Linguist Backend

Welcome to the Linguist backend plugin! This plugin provides data for the Linguist frontend features. Additionally, it provides an optional entity processor which will automate adding language tags to your entities.

Setup

The following sections will help you get the Linguist Backend plugin setup and running.

Up and Running

Here's how to get the backend up and running:

First we need to add the @backstage/plugin-linguist-backend package to your backend:

# From the Backstage root directory
yarn --cwd packages/backend add @backstage/plugin-linguist-backend

Then we will create a new file named packages/backend/src/plugins/linguist.ts, and add the following to it:

import { TaskScheduleDefinition } from '@backstage/backend-tasks';
import { createRouter } from '@backstage/plugin-linguist-backend';
import { Router } from 'express';
import type { PluginEnvironment } from '../types';

export default async function createPlugin(
  env: PluginEnvironment,
): Promise<Router> {
  const schedule: TaskScheduleDefinition = {
    frequency: { minutes: 2 },
    timeout: { minutes: 15 },
    initialDelay: { seconds: 90 },
  };

  return createRouter({ schedule: schedule }, { ...env });
}

Next we wire this into the overall backend router, edit packages/backend/src/index.ts:

import linguist from './plugins/linguist';
// ...
async function main() {
  // ...
  // Add this line under the other lines that follow the useHotMemoize pattern
  const linguistEnv = useHotMemoize(module, () => createEnv('linguist'));
  // ...
  // Insert this line under the other lines that add their routers to apiRouter in the same way
  apiRouter.use('/linguist', await linguist(linguistEnv));

Now run yarn start-backend from the repo root
Finally open http://localhost:7007/api/linguist/health in a browser and it should return {"status":"ok"}

New Backend System

The Linguist backend plugin has support for the new backend system, here's how you can set that up:

In your packages/backend/src/index.ts make the following changes:

  import { createBackend } from '@backstage/backend-defaults';

  const backend = createBackend();

  // ... other feature additions

+ backend.add(import('@backstage/plugin-linguist-backend'));

  backend.start();

The plugin options can be set through the app-config.yaml:

// ...

linguist:
  schedule:
    frequency:
      minutes: 2
    timeout:
      minutes: 2
    initialDelay:
      seconds: 15
  age:
    days: 30
  batchSize: 2
  useSourceLocation: false

// ...

Plugin Option

The Linguist backend has various plugin options that you can provide to the createRouter function in your packages/backend/src/plugins/linguist.ts file that will allow you to configure various aspects of how it works.
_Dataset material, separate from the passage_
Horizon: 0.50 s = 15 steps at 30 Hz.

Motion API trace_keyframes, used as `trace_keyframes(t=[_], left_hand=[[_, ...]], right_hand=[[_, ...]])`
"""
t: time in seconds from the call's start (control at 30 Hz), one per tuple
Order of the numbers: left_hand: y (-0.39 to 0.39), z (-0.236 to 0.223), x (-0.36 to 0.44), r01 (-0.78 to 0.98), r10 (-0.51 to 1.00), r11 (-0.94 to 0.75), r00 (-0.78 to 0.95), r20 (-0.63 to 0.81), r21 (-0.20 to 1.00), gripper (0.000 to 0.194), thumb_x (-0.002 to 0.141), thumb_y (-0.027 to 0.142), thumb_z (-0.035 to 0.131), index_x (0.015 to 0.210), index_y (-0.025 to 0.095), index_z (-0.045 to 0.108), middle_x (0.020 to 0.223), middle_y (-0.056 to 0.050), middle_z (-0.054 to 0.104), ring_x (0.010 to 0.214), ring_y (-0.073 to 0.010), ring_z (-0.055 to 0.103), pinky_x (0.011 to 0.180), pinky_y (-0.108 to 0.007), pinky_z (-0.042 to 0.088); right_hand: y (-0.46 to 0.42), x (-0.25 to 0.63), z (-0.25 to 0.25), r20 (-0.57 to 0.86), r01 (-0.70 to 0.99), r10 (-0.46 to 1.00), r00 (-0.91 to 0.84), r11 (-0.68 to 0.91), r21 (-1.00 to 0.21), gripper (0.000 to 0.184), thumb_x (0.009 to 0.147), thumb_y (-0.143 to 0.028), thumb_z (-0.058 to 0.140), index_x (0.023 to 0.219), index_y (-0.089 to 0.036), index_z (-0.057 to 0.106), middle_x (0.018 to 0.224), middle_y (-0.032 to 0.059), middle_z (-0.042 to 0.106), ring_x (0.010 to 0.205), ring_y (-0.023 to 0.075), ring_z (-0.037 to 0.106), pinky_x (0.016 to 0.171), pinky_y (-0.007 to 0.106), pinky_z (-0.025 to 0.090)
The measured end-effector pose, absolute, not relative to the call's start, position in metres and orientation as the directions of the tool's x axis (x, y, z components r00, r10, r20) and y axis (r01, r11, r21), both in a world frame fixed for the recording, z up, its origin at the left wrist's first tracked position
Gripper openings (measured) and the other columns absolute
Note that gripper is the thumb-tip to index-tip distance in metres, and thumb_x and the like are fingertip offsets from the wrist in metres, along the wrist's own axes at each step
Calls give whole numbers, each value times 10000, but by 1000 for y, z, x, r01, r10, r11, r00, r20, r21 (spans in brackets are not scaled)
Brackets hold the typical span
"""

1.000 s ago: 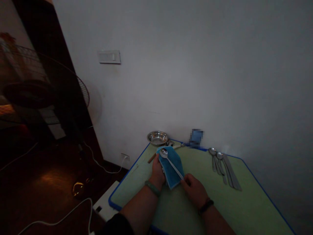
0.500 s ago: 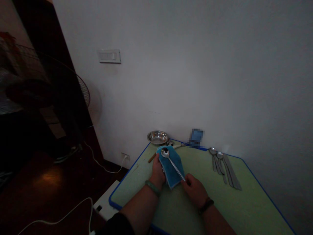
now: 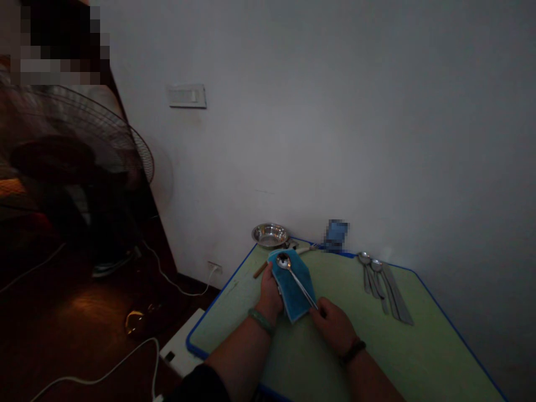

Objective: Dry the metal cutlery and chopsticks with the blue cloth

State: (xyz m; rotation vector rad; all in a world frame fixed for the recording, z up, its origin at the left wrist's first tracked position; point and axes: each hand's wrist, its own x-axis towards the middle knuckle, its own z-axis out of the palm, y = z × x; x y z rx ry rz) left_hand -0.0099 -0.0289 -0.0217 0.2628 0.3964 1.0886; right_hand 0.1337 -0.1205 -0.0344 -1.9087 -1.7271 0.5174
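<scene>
My left hand [image 3: 268,293] grips a blue cloth [image 3: 293,282] from its left side, holding it over the green table [image 3: 377,346]. A long metal spoon [image 3: 295,276] lies across the cloth, its bowl at the far end near the cloth's top. My right hand [image 3: 333,322] pinches the near end of the spoon's handle. Both wrists wear bands.
A steel bowl [image 3: 270,235] sits at the table's far left corner, with a brown-handled utensil [image 3: 260,270] beside it. Several spoons and knives [image 3: 383,282] lie in a row at the far right. A standing fan [image 3: 75,167] and floor cables [image 3: 104,374] are at the left.
The spoon has slid slightly along the cloth under my right hand; both hands otherwise stay in place.
</scene>
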Motion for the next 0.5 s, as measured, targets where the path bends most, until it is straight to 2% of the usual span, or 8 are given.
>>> trace_keyframes(t=[0.13, 0.37, 0.5], left_hand=[[-31, -19, -10, -787, 902, 430, 388, -189, 442, 416, 752, 483, 451, 793, 123, 656, 687, -104, 688, 731, -286, 645, 824, -468, 447], [-33, -16, -10, -778, 896, 442, 403, -184, 447, 426, 750, 500, 444, 814, 134, 652, 672, -95, 682, 789, -299, 638, 817, -474, 449], [-32, -17, -10, -800, 902, 432, 385, -197, 417, 382, 746, 476, 470, 762, 140, 652, 626, -80, 673, 697, -275, 643, 811, -474, 450]], right_hand=[[-121, 134, -35, 62, 802, 992, 111, -52, -595, 222, 766, -384, 418, 631, -208, 404, 592, -25, 502, 557, 119, 442, 511, 235, 246], [-121, 135, -37, 72, 801, 992, 103, -40, -598, 249, 782, -397, 397, 621, -207, 383, 578, -28, 475, 558, 118, 433, 515, 236, 247], [-121, 134, -35, 68, 802, 993, 94, -35, -597, 247, 782, -393, 398, 620, -207, 385, 585, -24, 481, 562, 121, 437, 517, 238, 252]])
The following sections go into the details of these options

Batch Size

The Linguist backend is setup to process entities by acting as a queue where it will pull down all the applicable entities from the Catalog and add them to it's database (saving just the entityRef). Then it will grab the n oldest entities that have not been processed to determine their languages and process them. To control the batch size simply provide that to the createRouter function in your packages/backend/src/plugins/linguist.ts like this:

return createRouter({ schedule: schedule, batchSize: 40 }, { ...env });

Note: The default batch size is 20

Kind

The default setup only processes entities of kind ['API', 'Component', 'Template']. To control the kind that are processed provide that to the createRouter function in your packages/backend/src/plugins/linguist.ts like this:

return createRouter({ schedule: schedule, kind: ['Component'] }, { ...env });

Refresh

The default setup will only generate the language breakdown for entities with the linguist annotation that have not been generated yet. If you want this process to also refresh the data you can do so by adding the age (as a HumanDuration) in your packages/backend/src/plugins/linguist.ts when you call createRouter:

return createRouter({ schedule: schedule, age: { days: 30 } }, { ...env });

With the age setup like this if the language breakdown is older than 15 days it will get regenerated. It's recommended that if you choose to use this configuration to set it to a large value - 30, 90, or 180 - as this data generally does not change drastically.

Linguist JS options

The default setup will use the default linguist-js options, a full list of the available options can be found here.

return createRouter(
  { schedule: schedule, linguistJsOptions: { offline: true } },
  { ...env },
);

Use Source Location

You may wish to use the backstage.io/source-location annotation over using the backstage.io/linguist as you may not be able to quickly add that annotation to your Entities. To do this you'll just need to set the useSourceLocation boolean to true in your packages/backend/src/plugins/linguist.ts when you call createRouter:

return createRouter(
  { schedule: schedule, useSourceLocation: true },
  { ...env },
);

Note: This has the potential to cause a lot of processing, be very thoughtful about this before hand

Linguist Tags Processor

The LinguistTagsProcessor can be added into your catalog builder as a way to incorporate the language breakdown from linguist as metadata.tags on your entities. Doing so enables the ability to easily filter for entities in your catalog index based on the language of the source repository.

Processor Setup

Setup the linguist tag processor in packages/backend/src/plugins/catalog.ts.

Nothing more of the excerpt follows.